Dataset section
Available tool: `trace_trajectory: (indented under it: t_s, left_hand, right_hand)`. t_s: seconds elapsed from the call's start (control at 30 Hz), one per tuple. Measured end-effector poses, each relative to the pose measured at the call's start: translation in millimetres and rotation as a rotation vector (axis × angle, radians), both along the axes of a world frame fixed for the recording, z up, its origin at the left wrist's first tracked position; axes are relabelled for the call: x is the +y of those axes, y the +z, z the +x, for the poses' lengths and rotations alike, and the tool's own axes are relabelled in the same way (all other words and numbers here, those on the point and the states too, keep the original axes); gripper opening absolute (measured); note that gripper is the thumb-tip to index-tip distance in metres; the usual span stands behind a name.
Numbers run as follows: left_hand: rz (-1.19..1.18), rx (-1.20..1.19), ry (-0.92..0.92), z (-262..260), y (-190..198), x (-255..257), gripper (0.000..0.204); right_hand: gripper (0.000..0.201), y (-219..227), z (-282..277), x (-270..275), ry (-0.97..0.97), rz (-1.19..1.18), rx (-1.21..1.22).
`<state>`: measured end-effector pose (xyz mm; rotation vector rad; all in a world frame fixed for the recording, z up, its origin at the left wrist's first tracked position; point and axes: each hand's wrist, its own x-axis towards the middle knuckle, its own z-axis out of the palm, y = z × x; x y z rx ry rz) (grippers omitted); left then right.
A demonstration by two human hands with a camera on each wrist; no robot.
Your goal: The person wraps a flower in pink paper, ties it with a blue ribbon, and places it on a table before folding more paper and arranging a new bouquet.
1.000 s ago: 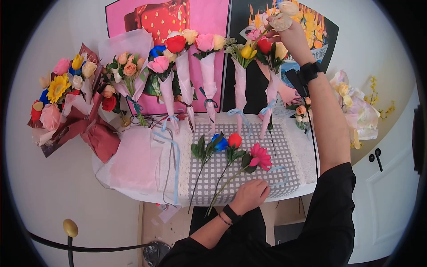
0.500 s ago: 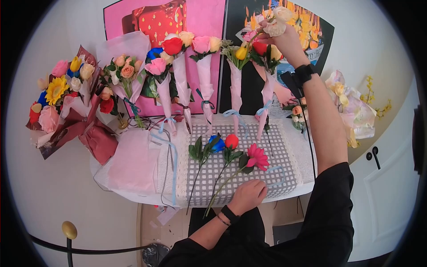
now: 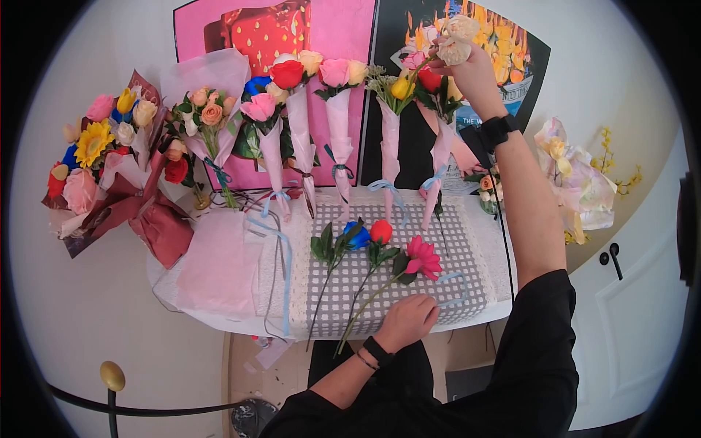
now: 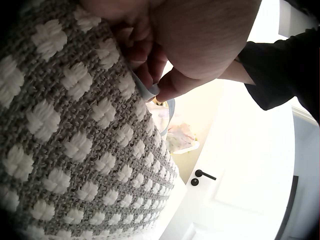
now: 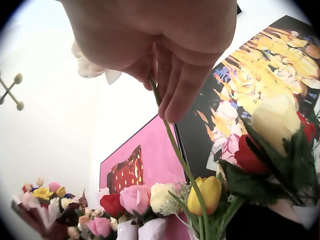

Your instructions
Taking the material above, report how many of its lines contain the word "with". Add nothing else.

Response area
2